▶ TASK:
Given the records below, would you repeat exactly the lines that begin at the one containing "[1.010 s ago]" and end at the one containing "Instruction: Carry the", inclusive?

[[ RECORDS SUPPLIED, beginning ]]

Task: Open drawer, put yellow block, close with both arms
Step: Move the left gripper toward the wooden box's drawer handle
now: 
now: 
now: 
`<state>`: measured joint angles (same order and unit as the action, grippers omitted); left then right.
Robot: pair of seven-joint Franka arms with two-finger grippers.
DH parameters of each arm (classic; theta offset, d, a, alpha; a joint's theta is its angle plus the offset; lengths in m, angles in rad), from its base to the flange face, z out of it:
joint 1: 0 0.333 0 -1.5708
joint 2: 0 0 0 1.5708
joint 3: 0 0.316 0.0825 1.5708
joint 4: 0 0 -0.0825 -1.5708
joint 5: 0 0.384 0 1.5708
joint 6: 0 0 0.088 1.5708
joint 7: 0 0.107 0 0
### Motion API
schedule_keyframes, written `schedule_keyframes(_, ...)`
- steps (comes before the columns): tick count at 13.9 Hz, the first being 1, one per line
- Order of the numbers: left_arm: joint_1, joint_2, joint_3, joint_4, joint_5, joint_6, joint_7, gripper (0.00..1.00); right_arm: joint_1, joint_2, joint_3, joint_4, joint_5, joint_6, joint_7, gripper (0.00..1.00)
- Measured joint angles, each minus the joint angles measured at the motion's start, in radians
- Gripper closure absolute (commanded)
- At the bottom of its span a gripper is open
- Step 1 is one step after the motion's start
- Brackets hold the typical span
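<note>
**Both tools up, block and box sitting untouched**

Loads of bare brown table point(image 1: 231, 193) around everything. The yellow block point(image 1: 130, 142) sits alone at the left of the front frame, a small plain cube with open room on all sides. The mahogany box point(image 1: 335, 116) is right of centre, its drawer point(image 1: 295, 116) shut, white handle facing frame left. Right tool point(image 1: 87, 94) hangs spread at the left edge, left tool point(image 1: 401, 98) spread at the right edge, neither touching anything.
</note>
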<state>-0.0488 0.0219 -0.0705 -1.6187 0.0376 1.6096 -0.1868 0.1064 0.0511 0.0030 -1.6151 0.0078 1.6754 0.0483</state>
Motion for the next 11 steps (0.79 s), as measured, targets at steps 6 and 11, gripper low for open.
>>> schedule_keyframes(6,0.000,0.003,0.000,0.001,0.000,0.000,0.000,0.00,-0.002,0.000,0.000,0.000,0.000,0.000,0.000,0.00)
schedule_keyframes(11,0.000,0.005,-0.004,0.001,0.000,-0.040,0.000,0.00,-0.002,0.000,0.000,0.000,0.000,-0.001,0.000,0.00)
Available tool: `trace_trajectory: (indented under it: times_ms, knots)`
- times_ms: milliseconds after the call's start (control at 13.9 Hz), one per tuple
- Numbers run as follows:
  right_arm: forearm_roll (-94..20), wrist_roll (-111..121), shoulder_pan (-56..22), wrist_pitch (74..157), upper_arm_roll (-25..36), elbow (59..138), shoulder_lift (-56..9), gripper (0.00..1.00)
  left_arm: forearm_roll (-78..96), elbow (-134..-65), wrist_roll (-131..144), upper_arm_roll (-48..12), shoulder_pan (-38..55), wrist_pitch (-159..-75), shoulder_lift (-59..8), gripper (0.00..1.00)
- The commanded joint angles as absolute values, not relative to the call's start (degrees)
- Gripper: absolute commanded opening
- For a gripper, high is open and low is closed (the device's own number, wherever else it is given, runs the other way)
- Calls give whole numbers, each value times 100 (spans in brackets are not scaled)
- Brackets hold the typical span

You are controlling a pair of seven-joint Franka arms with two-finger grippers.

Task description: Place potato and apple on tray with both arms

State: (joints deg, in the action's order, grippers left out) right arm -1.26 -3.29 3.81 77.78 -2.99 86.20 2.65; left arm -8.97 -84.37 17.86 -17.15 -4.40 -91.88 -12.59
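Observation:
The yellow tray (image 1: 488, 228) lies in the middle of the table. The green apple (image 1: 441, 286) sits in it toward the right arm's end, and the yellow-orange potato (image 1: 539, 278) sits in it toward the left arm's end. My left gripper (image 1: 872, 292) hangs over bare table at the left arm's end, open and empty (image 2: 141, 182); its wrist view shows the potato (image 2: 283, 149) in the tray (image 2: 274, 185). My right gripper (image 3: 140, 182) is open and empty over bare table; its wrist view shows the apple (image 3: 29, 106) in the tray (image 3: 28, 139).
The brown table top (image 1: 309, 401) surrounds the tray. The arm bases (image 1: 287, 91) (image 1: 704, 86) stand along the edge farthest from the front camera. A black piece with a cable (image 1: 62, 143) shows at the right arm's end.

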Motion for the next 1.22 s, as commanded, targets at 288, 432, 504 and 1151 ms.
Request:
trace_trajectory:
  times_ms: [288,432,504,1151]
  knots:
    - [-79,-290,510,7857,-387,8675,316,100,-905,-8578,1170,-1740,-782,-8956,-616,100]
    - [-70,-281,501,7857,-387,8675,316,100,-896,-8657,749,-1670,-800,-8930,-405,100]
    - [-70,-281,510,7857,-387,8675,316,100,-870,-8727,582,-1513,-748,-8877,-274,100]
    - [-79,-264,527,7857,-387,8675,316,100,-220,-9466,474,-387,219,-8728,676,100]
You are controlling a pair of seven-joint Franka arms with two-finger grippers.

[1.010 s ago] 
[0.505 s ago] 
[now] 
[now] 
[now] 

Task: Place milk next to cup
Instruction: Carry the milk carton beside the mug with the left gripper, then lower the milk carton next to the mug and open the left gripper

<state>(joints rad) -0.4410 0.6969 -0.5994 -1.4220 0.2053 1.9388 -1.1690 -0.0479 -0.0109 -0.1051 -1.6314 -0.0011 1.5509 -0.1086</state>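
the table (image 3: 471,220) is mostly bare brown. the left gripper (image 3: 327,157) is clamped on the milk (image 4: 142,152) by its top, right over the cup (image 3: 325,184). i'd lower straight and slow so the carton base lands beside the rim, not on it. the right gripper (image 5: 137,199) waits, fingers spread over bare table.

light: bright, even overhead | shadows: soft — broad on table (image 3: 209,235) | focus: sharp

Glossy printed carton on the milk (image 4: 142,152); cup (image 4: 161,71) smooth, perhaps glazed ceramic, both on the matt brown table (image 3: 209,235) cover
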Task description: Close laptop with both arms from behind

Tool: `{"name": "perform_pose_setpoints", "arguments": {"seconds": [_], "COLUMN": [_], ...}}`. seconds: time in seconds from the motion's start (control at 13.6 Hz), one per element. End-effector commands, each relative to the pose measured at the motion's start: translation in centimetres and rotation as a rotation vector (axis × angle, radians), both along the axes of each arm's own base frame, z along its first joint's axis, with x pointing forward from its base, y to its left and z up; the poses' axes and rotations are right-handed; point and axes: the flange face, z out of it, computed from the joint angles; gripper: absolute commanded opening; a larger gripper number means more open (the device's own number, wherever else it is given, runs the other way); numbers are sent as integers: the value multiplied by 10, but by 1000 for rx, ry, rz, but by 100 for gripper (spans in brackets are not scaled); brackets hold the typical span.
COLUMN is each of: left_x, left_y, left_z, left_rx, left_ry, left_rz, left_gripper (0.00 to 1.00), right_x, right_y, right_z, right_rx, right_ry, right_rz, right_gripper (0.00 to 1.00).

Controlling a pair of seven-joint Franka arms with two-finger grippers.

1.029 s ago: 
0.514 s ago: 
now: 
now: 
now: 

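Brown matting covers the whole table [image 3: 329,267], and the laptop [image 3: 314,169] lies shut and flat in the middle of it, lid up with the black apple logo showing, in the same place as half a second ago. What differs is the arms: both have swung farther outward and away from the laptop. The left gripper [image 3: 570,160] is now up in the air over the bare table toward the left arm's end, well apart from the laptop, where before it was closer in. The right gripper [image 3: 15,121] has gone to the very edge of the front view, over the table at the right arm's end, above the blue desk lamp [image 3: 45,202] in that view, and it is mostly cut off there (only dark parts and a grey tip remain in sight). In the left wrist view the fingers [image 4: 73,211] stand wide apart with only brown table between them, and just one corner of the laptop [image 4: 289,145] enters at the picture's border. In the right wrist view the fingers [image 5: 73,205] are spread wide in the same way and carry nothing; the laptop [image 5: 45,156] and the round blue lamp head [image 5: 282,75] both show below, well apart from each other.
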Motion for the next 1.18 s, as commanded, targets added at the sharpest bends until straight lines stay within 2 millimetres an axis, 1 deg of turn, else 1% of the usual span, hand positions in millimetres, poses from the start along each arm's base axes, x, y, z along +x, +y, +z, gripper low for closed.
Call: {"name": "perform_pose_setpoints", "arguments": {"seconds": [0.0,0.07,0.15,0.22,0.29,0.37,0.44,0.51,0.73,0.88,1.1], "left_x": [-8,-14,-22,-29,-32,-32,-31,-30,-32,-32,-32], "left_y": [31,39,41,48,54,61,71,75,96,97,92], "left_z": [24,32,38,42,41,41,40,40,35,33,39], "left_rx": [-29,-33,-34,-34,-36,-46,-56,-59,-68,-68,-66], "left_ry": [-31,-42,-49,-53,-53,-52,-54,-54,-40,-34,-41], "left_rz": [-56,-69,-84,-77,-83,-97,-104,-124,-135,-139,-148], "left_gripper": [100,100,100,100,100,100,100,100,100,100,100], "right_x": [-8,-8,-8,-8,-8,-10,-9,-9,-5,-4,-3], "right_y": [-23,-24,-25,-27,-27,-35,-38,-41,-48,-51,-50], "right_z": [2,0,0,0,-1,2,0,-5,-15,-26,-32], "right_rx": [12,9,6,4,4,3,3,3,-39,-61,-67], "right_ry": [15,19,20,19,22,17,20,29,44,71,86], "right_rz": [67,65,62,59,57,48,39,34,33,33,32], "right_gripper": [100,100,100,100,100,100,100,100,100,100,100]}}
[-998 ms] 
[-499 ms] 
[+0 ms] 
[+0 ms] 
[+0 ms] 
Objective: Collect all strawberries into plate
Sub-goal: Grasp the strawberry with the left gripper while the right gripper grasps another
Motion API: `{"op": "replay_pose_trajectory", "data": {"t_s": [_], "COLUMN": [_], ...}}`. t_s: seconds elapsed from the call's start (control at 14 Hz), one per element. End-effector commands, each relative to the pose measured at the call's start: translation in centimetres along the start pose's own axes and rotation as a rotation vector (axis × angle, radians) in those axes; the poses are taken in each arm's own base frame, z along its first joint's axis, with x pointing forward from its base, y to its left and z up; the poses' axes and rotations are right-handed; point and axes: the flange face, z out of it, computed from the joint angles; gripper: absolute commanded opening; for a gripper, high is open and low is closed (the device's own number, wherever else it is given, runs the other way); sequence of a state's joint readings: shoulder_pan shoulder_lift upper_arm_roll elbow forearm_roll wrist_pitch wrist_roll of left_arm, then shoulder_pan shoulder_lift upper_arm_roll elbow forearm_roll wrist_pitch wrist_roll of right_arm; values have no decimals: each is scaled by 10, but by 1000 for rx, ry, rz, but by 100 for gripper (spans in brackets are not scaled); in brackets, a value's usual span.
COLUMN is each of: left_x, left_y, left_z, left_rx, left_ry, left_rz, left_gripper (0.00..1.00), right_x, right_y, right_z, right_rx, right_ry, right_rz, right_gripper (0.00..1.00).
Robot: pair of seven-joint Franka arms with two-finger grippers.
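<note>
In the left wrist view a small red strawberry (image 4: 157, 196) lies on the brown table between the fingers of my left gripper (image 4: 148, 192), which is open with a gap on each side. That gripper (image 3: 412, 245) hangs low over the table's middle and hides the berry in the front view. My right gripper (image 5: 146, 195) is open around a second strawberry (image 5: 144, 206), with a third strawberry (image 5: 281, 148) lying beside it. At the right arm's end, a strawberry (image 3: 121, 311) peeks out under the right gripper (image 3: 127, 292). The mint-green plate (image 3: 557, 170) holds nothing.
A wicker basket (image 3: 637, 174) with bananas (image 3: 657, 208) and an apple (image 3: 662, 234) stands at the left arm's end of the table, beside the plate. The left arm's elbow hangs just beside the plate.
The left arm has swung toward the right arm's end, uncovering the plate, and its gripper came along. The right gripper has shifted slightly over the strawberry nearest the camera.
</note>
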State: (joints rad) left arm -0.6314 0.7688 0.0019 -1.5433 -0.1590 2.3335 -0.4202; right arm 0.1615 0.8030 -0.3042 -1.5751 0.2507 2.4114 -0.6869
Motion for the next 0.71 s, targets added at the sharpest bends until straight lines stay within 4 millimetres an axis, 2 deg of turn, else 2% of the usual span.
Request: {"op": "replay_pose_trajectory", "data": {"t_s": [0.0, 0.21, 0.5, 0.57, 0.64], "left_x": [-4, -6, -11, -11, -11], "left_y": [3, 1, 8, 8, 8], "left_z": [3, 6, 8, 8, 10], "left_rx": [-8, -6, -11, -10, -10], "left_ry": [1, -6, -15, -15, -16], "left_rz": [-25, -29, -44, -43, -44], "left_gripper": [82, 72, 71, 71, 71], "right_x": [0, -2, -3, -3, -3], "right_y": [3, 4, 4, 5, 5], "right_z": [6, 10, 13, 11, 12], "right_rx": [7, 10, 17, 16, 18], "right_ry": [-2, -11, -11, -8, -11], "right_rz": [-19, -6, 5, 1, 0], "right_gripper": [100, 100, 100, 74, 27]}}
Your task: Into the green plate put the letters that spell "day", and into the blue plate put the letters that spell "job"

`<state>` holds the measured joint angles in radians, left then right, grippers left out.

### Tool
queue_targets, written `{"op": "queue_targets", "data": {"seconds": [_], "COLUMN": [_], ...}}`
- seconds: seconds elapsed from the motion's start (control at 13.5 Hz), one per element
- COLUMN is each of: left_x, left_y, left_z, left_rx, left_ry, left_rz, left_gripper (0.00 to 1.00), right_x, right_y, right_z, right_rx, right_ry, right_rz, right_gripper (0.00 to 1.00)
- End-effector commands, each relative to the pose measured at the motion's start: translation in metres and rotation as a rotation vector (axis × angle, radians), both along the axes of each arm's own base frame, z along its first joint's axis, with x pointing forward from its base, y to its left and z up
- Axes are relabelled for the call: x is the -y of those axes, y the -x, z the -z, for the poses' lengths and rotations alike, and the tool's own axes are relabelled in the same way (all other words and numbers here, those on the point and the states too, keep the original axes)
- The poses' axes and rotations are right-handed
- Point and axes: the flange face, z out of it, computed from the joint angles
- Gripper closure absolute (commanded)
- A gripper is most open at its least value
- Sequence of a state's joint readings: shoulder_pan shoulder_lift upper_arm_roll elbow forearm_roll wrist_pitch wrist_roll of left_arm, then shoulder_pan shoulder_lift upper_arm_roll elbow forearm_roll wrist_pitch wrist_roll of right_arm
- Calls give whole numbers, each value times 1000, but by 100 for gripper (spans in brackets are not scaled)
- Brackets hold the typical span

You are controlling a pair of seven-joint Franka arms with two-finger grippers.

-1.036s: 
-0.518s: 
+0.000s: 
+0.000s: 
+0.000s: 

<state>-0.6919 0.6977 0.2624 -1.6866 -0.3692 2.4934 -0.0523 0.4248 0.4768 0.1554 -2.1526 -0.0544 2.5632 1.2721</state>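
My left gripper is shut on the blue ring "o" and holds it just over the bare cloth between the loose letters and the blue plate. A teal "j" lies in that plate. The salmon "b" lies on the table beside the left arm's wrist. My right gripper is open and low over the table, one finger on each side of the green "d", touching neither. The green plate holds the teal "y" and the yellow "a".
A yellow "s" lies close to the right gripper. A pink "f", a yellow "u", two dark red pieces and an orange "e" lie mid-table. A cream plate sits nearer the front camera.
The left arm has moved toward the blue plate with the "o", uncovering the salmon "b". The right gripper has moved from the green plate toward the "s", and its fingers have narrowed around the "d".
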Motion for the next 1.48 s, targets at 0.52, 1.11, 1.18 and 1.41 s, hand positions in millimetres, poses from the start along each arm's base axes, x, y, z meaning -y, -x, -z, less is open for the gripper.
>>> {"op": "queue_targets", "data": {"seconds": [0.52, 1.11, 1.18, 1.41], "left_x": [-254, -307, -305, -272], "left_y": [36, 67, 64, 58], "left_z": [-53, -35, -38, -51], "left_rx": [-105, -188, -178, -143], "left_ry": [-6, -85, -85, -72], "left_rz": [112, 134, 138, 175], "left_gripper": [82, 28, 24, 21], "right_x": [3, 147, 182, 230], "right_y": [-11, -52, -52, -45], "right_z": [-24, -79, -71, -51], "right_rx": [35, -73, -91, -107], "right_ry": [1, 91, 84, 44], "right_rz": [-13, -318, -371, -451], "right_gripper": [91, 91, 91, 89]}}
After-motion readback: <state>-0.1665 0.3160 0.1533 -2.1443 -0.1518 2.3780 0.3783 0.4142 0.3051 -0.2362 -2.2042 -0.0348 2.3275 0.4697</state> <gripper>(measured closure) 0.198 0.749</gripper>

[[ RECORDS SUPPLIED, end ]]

▶ PROBLEM SOLUTION:
[1.010 s ago] 
[0.505 s ago] 
[now] 
[now] 
[now] 

Task: Place milk next to cup
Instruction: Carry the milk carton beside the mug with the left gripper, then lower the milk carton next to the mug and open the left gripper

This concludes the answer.